Directions: Go through the listing below and return each line that includes "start".

>>>

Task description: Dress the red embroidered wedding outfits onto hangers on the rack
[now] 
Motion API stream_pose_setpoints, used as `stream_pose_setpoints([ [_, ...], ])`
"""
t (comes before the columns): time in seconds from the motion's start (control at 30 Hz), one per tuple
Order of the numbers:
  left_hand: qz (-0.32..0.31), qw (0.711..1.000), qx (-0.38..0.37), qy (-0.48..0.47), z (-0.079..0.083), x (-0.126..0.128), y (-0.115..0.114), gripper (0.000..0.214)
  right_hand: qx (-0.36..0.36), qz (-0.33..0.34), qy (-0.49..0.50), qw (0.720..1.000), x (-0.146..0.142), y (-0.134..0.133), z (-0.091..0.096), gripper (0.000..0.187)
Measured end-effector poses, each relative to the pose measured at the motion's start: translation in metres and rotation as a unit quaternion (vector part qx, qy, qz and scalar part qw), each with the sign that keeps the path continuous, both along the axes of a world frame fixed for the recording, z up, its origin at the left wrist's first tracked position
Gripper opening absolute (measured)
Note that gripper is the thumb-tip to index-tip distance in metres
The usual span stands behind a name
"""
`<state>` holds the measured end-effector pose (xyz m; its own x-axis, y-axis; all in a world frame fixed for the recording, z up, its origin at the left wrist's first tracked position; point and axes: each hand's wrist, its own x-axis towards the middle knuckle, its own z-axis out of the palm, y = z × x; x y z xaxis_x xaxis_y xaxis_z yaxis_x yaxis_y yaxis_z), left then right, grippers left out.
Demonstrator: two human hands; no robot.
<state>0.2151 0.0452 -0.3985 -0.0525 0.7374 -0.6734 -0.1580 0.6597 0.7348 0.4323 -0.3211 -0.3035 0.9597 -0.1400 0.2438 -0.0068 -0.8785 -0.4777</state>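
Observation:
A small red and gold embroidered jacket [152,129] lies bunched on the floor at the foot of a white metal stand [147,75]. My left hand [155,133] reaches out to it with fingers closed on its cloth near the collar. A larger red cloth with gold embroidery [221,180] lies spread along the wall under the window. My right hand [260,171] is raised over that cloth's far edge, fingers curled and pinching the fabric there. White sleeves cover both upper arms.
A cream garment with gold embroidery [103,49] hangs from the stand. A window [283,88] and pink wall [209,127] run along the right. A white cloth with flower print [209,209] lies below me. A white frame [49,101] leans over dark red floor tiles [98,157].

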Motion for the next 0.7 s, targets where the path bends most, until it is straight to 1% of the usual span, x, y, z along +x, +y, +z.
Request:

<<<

Written answer:
t (comes before the columns): time in seconds from the motion's start (control at 30 Hz), one per tuple
Measured end-effector poses, each relative to the pose measured at the motion's start: translation in metres and rotation as a unit quaternion (vector part qx, qy, qz and scalar part qw), each with the sign that keeps the path continuous, both along the axes of a world frame fixed for the recording, z up, its origin at the left wrist's first tracked position

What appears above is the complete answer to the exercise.